Proposal author and package maintainer: 
  Brent Yorgey <byorgey at cis.upenn.edu>

Abstract
========

The Data.List.Split module contains a wide range of strategies for
splitting lists with respect to some sort of delimiter, mostly
implemented through a unified combinator interface. The goal is to be
a flexible yet simple alternative to the standard 'split' function
found in some other mainstream languages.

Documentation and tarball from the hackage page:

  http://hackage.haskell.org/package/split

Development repo:

  darcs get http://code.haskell.org/~byorgey/code/split

Rationale
=========

Splitting a list into chunks based on some sort of delimiter(s) is a
common need, and is provided in the standard libraries of several
mainstream languages (e.g. Python [4], Ruby [5], Java [6]).  Haskell
beginners routinely ask whether such a function exists in the standard
libraries.  For a long time, the answer was no.  Adding such a
function to Haskell's standard libraries has been proposed multiple
times over the years, but consensus was never reached on the design of
such a function. (See, e.g. [7, 8, 9].) 

[4] http://docs.python.org/py3k/library/stdtypes.html?highlight=split#str.split
[5] http://www.ruby-doc.org/core-1.9.3/String.html#method-i-split
[6] http://docs.oracle.com/javase/7/docs/api/java/lang/String.html#split(java.lang.String)
[7] http://www.haskell.org/pipermail/libraries/2006-July/005504.html
[8] http://www.haskell.org/pipermail/libraries/2006-October/006072.html
[9] http://www.haskell.org/pipermail/libraries/2008-January/008922.html

In December 2008 the split package was released, implementing not just
a single split method, but a wide range of splitting strategies.

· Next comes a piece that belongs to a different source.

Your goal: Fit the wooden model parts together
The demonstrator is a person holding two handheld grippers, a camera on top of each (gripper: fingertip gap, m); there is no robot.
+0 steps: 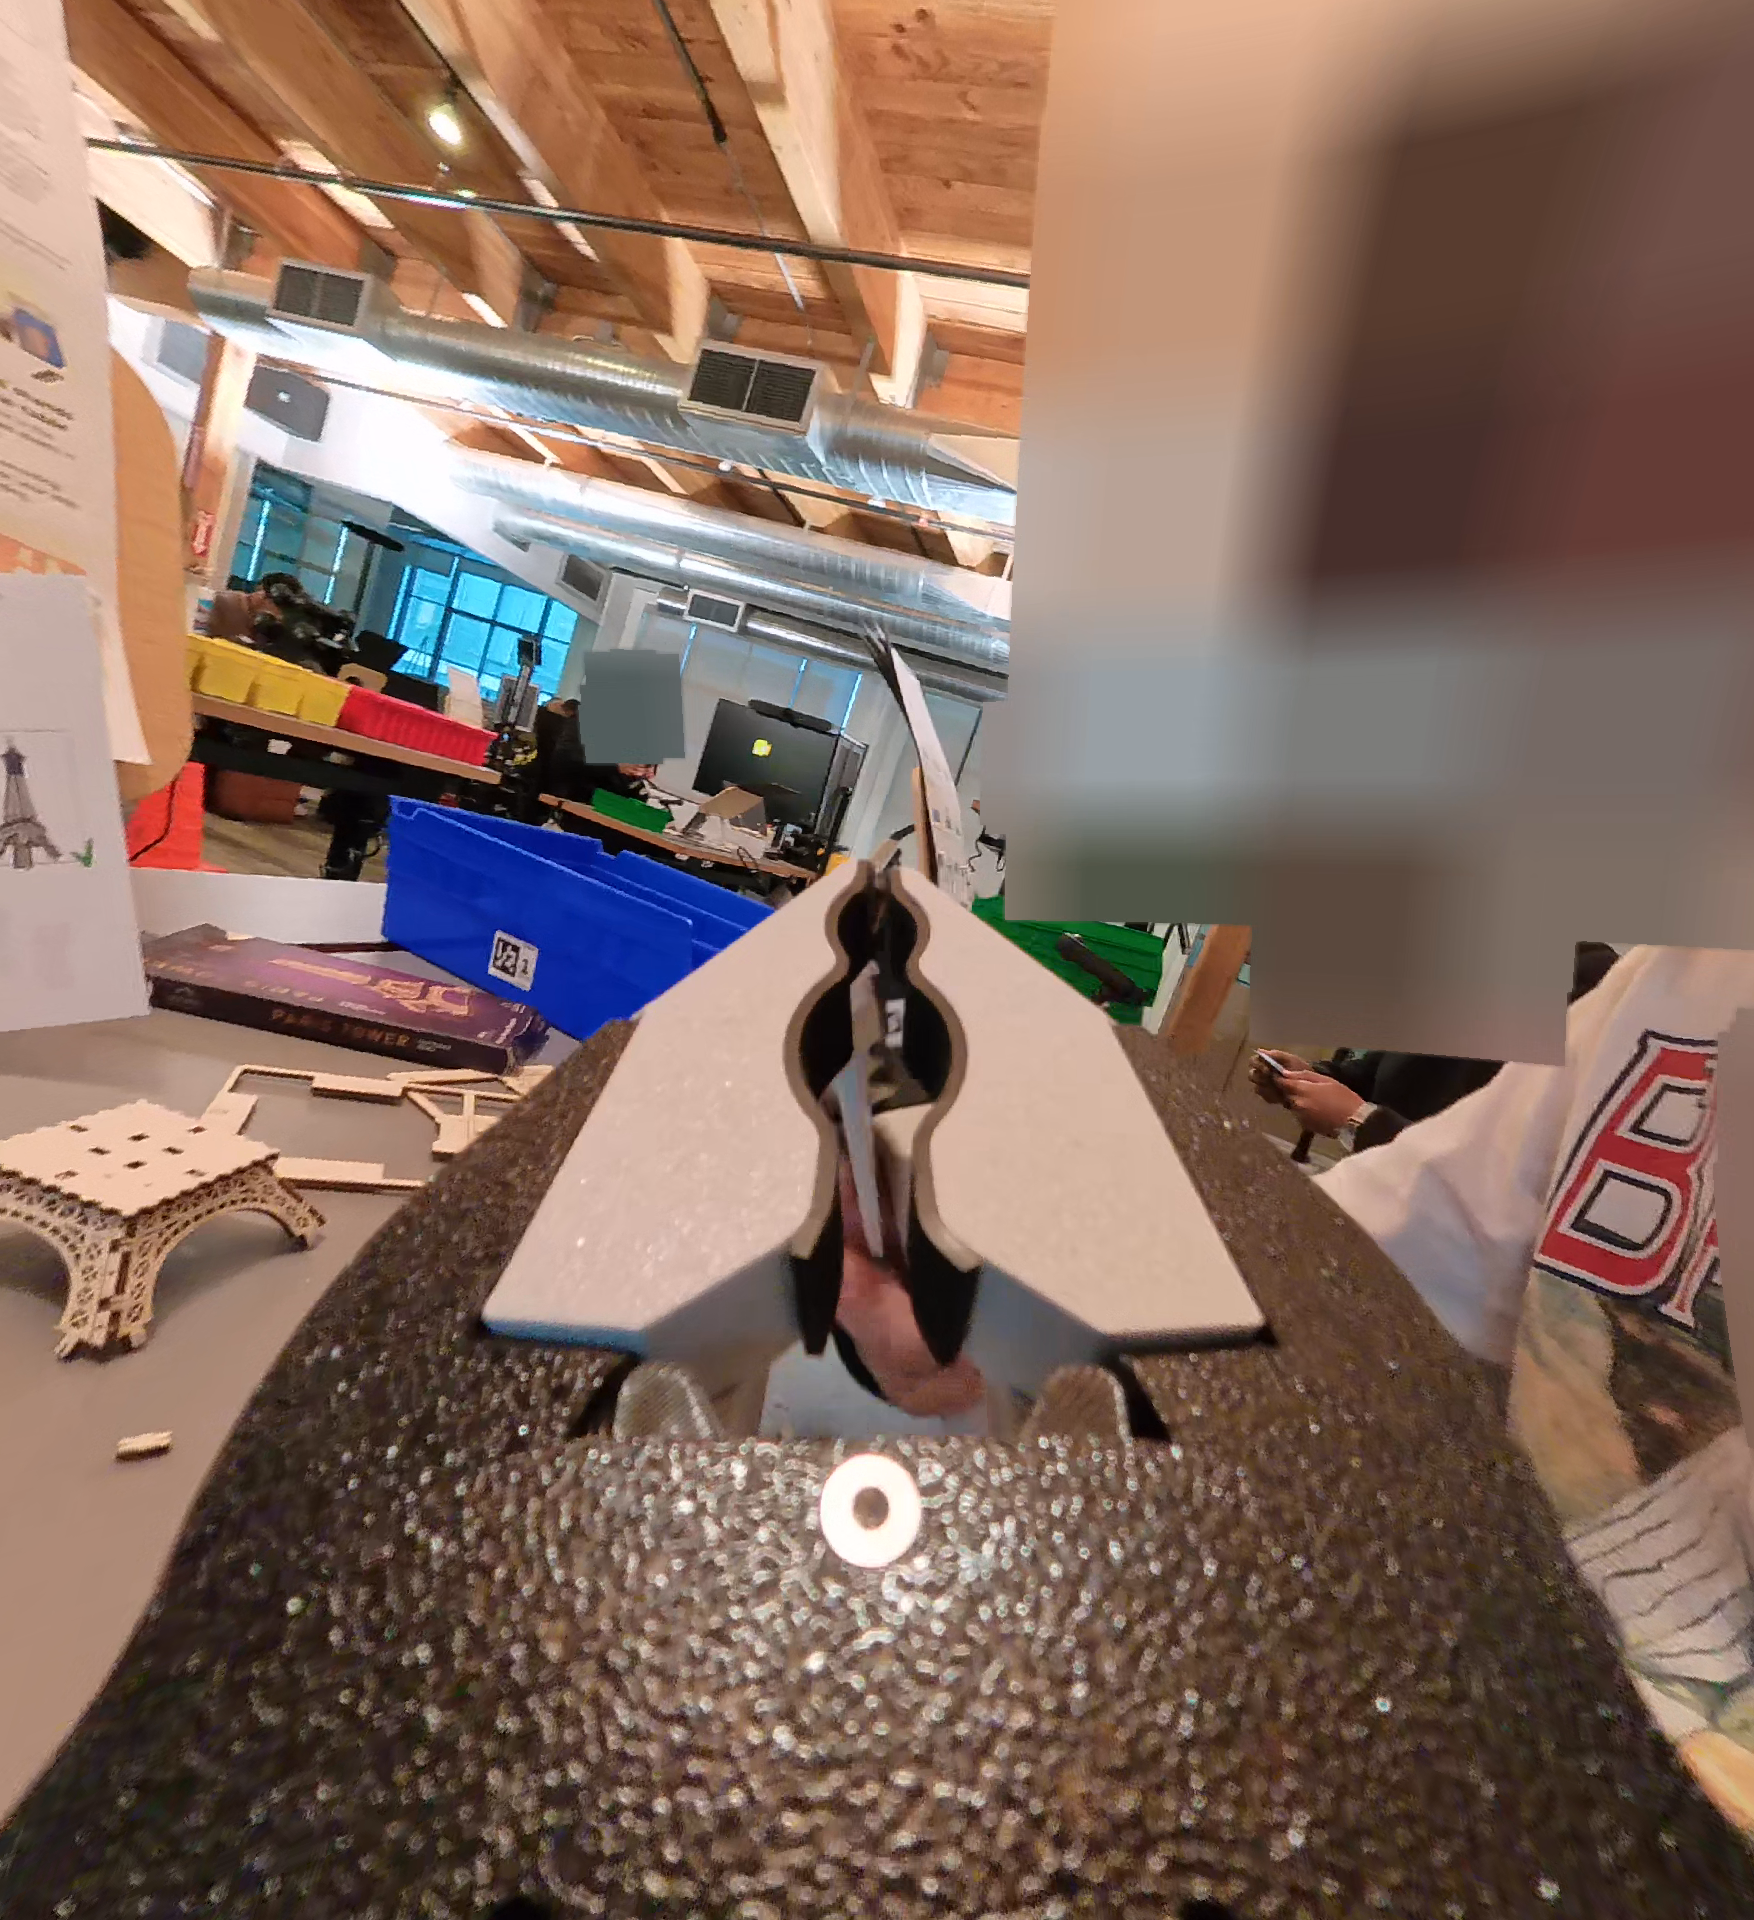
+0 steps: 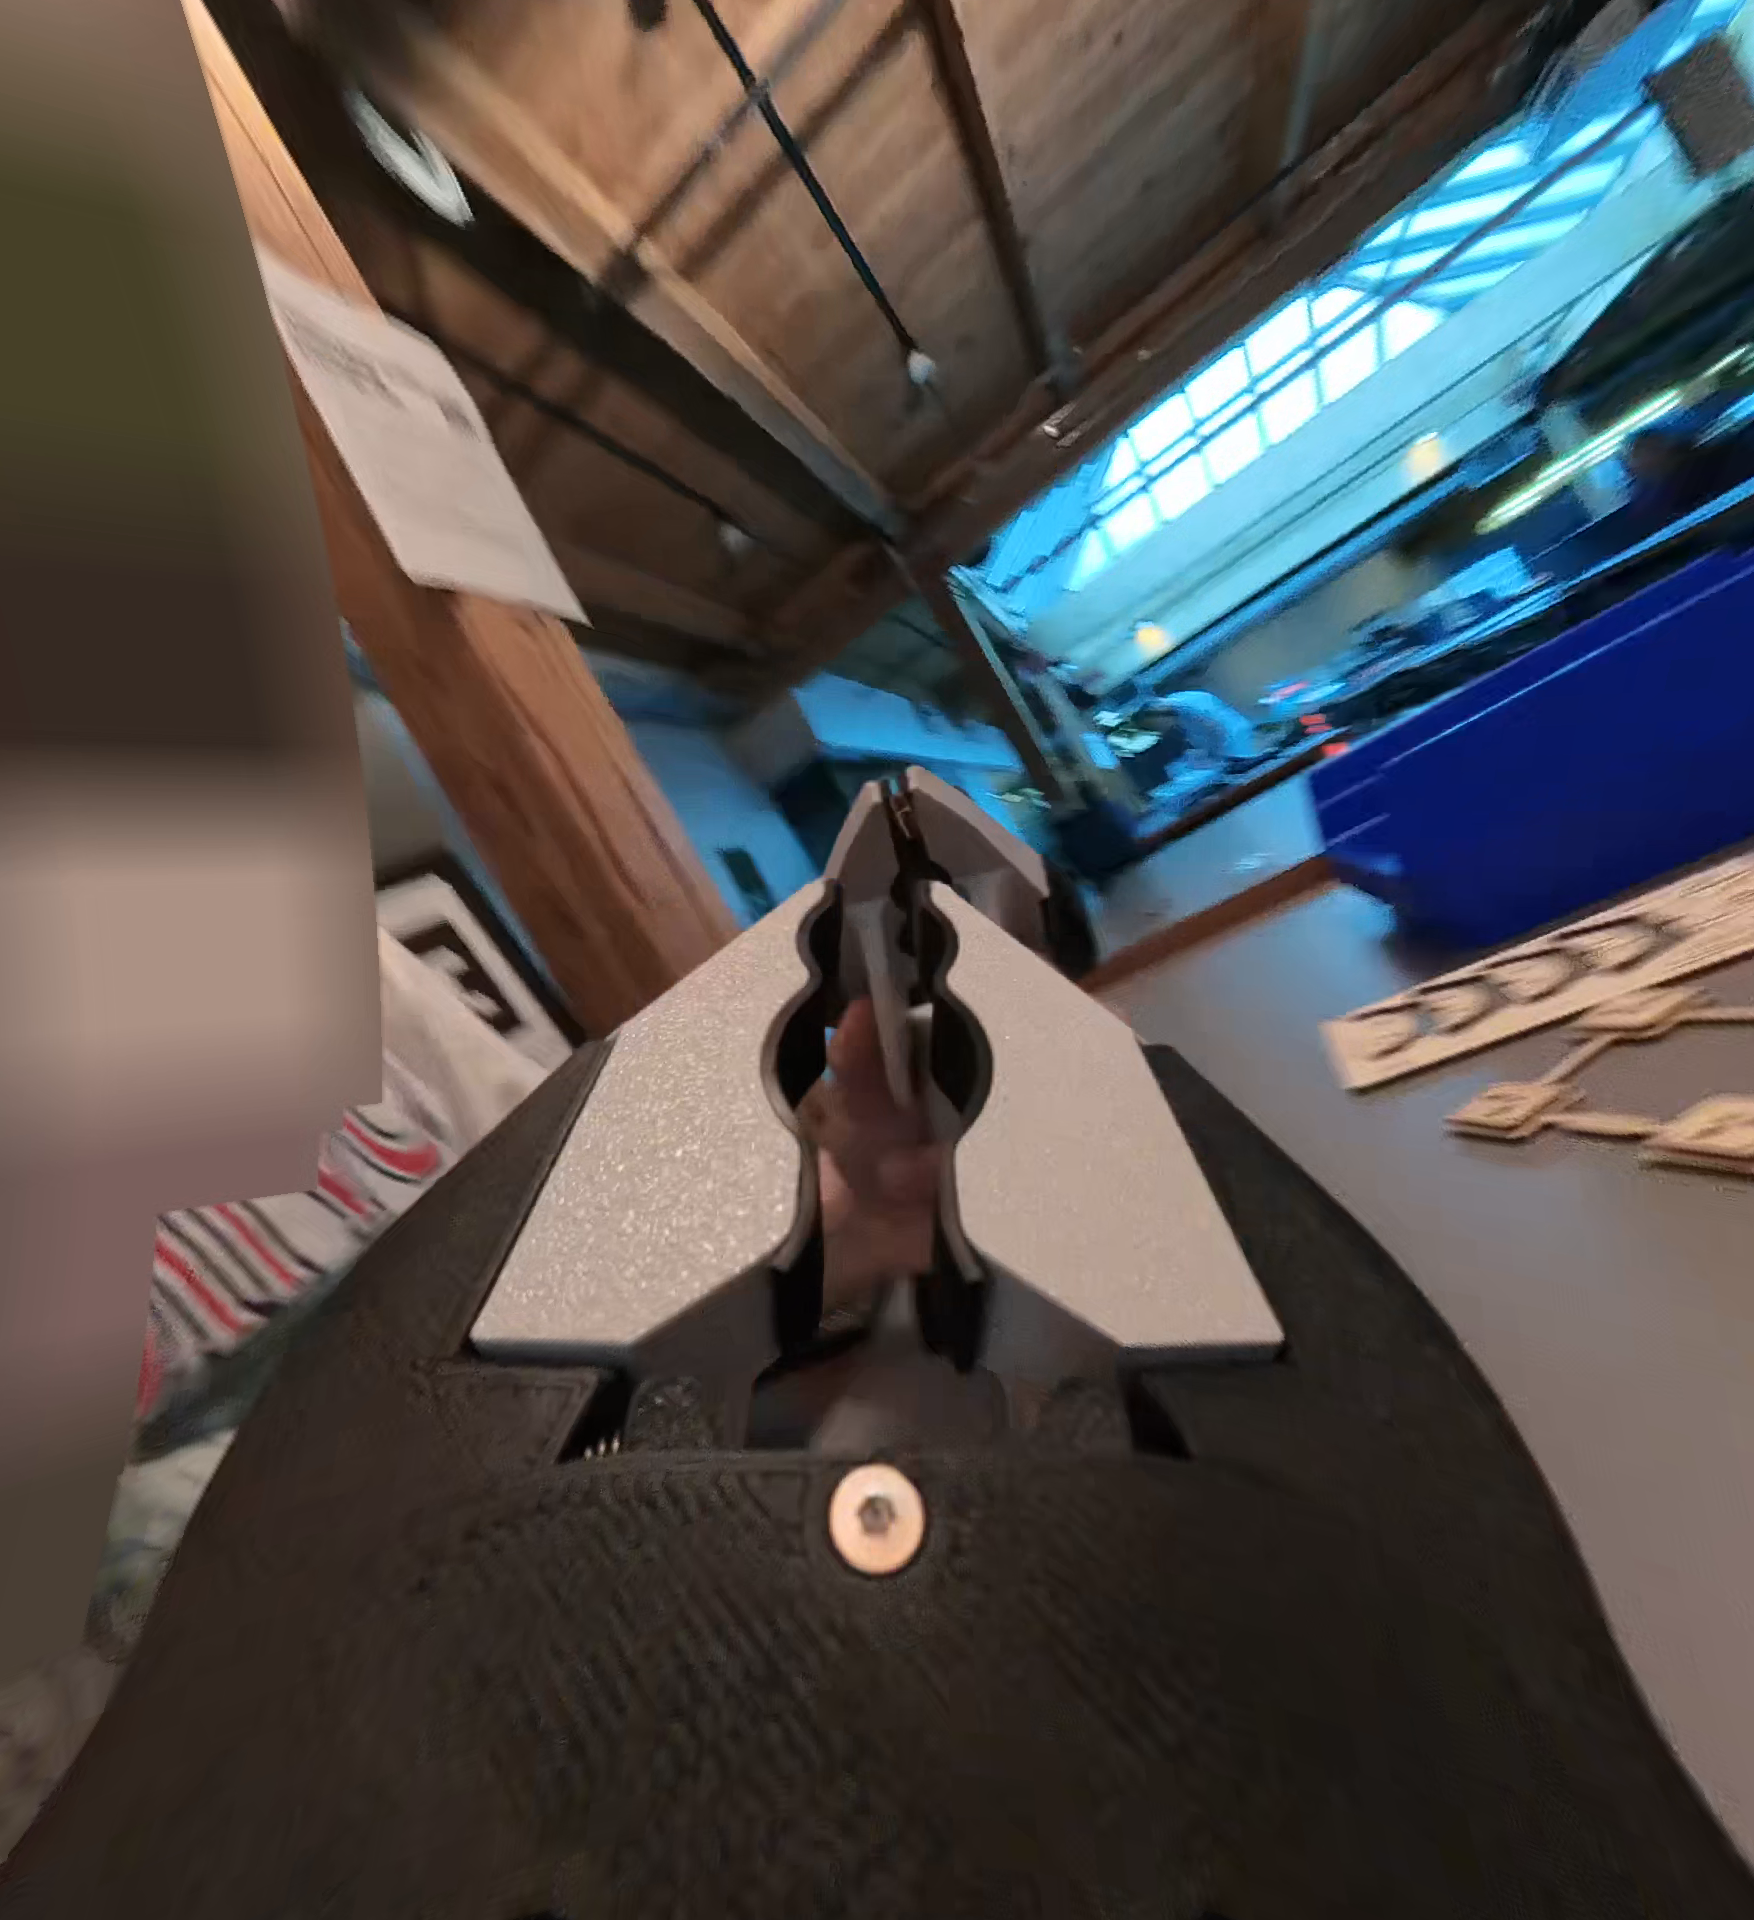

Since then the split package has gained wide acceptance, with almost
95 reverse dependencies [10], putting it in the top 40 for number of
reverse dependencies on Hackage.

[10] http://packdeps.haskellers.com/reverse/split 

The package is quite stable. Since the 0.1.4 release in April 2011
only very minor updates have been made.  It has a large suite of
QuickCheck properties [11]; to my recollection no bugs have ever been
reported.

[11] http://code.haskell.org/~byorgey/code/split/Properties.hs

API
===

For a detailed description of the package API and example usage, see
the Haddock documentation:

  http://hackage.haskell.org/packages/archive/split/0.1.4.3/doc/html/Data-List-Split.html

Design decisions
================

Most of the library is based around a (rather simple) combinator
interface.  Combinators are used to build up configuration records
(recording options such as whether to keep delimiters, whether to keep
blank segments, etc).  A configuration record is finally handed off to
a function which performs a generic maximally-information-preserving
splitting algorithm and then does various postprocessing steps (based
on the configuration) to selectively throw information away.  It is
probably not the fastest way to implement these methods, but speed is
explicitly not a design goal: the aim is to provide a reasonably wide
range of splitting strategies which can be used simply.  Blazing speed
(or more complex processing), when needed, can be obtained from a
proper parsing package.

Open issues
===========

Use of GHC.Exts
---------------

At the request of a user, the 0.1.4.3 release switched from defining
its own version of the standard 'build' function, to importing it from
GHC.Exts.  This allows GHC to do more optimization, resulting in
reported speedups to uses of splitEvery, splitPlaces, and
splitPlacesBlanks.  However, this makes the library GHC-specific.  If
any reviewers think this is an issue I would be willing to go back to
defining build by hand, or use CPP macros to select between build
implementations based on the compiler.

Missing strategies
------------------

The specific way that the generic splitting algorithm is implemented
does preclude some imaginable splitting strategies.  For example, a
few years ago I tried adding a strategy that used a predicate on pairs
of elements, splitting down the middle of any pairs that satisfy the
predicate, but gave up because it simply did not fit.